● **Information shown**
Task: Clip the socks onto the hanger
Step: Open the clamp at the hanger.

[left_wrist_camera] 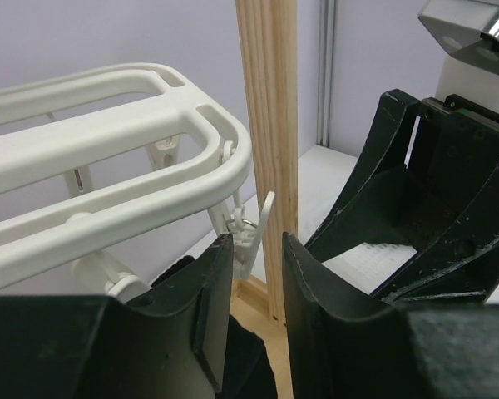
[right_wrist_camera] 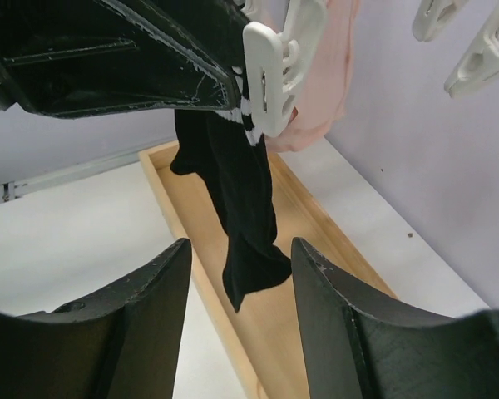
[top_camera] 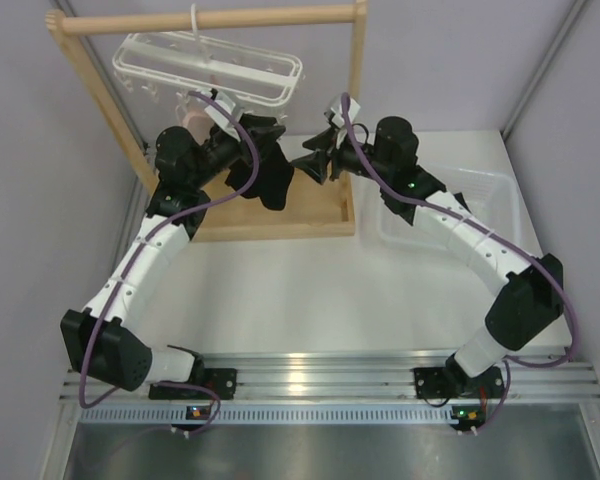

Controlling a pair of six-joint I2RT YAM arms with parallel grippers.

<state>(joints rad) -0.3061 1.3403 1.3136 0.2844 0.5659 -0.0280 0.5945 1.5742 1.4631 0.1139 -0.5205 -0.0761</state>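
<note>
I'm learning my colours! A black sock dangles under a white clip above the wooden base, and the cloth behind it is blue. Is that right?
Almost. The cloth behind is pale pink, not blue, as the right wrist view shows. The rest is right: the black sock dangles under a white clip above the wooden base.

Bright, even light, soft shadows, glare on the metal rail (top_camera: 310, 372), wrist views sharp.
</note>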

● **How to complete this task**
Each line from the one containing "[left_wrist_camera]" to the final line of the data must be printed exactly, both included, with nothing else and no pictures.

● **Solution below**
[left_wrist_camera] 
[right_wrist_camera] 
[top_camera] 

Controlling a pair of six-joint I2RT YAM arms with parallel grippers.

<state>(joints rad) -0.3061 1.3403 1.3136 0.2844 0.5659 -0.0280 0.5945 1.5742 1.4631 0.1139 -0.5205 -0.0761</state>
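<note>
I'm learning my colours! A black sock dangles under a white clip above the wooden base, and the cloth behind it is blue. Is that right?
Almost. The cloth behind is pale pink, not blue, as the right wrist view shows. The rest is right: the black sock dangles under a white clip above the wooden base.

Bright, even light, soft shadows, glare on the metal rail (top_camera: 310, 372), wrist views sharp.
</note>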

That is the complete answer to the exercise.